* _What you should do_:
Print this span of the material below exactly: the line with "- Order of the", the line with "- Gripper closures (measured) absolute", and every line between them, but nothing else.

* _Given material_:

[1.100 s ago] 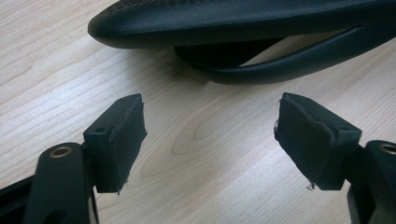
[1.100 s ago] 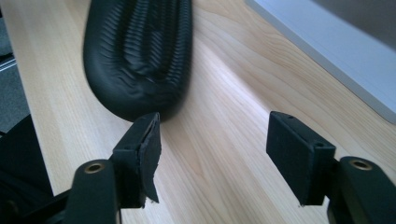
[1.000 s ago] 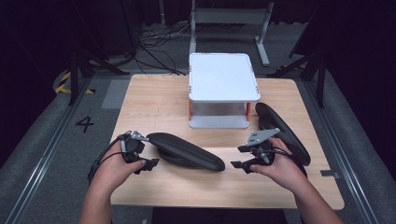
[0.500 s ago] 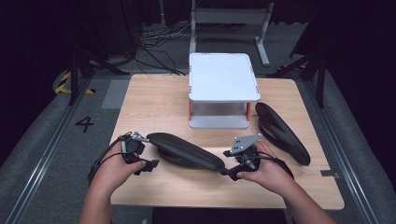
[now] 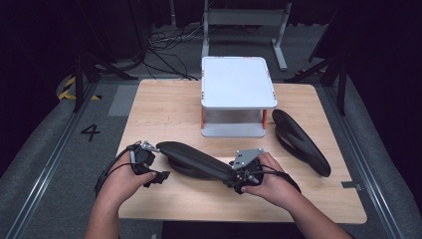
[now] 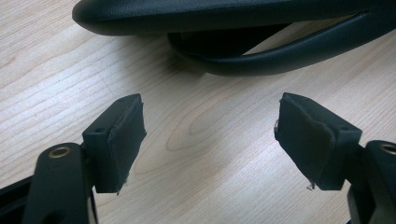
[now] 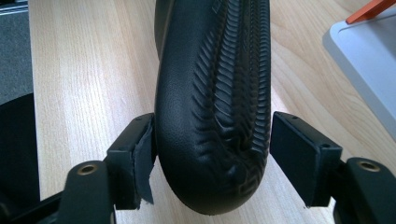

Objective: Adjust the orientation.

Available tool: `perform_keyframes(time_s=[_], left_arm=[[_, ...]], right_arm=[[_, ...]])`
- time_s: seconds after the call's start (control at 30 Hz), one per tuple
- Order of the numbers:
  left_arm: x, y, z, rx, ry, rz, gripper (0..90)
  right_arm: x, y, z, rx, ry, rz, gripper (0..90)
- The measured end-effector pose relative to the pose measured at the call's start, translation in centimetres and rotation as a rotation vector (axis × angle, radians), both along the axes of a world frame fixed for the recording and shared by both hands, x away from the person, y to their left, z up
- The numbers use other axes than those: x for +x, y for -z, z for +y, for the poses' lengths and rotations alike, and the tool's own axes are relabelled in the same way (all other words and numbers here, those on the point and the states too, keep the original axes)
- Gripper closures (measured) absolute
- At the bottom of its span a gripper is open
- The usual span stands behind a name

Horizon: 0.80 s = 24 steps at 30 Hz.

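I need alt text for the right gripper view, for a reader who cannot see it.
The rounded end of a black sandal, ridged sole up, lies between the two black jaws of the right gripper; the left pad touches it, the right pad stands apart. Beneath is a light wooden table.

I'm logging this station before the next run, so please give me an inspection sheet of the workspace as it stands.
Surface: wooden table, flat.
Job's things: black sandal lying near the front edge; second sandal at the right.
Clutter: white two-level stand at the back.
Grippers: left gripper open, short of the sandal; right gripper open, straddling the sandal's end, left pad touching, right pad apart.
Cables: one trails from each gripper; more on the floor behind.
Surroundings: grey floor, marked 4.
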<state>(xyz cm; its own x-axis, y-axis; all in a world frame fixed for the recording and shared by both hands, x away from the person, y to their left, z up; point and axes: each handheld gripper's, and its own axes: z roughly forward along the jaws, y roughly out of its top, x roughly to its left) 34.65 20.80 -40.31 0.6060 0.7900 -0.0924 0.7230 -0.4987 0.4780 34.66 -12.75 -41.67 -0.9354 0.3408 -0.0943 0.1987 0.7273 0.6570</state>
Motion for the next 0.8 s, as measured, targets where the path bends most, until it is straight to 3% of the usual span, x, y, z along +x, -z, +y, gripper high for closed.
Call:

* _Result of the task_:
- Order of the numbers:
  left_arm: x, y, z, rx, ry, rz, gripper (0..90)
  right_arm: x, y, z, rx, ry, rz, gripper (0..90)
- The measured end-effector pose relative to the pose measured at the call's start, translation in centimetres and rotation as a rotation vector (axis × angle, radians), both along the axes of a world frame fixed for the recording and shared by both hands, x away from the person, y to their left, z up
- The numbers use other axes than those: x for +x, y for -z, z for +y, for the poses' lengths and rotations alike, and the tool's own axes are relabelled in the same way (all other words and numbers here, those on the point and the states too, keep the original axes)
- Gripper closures (measured) absolute

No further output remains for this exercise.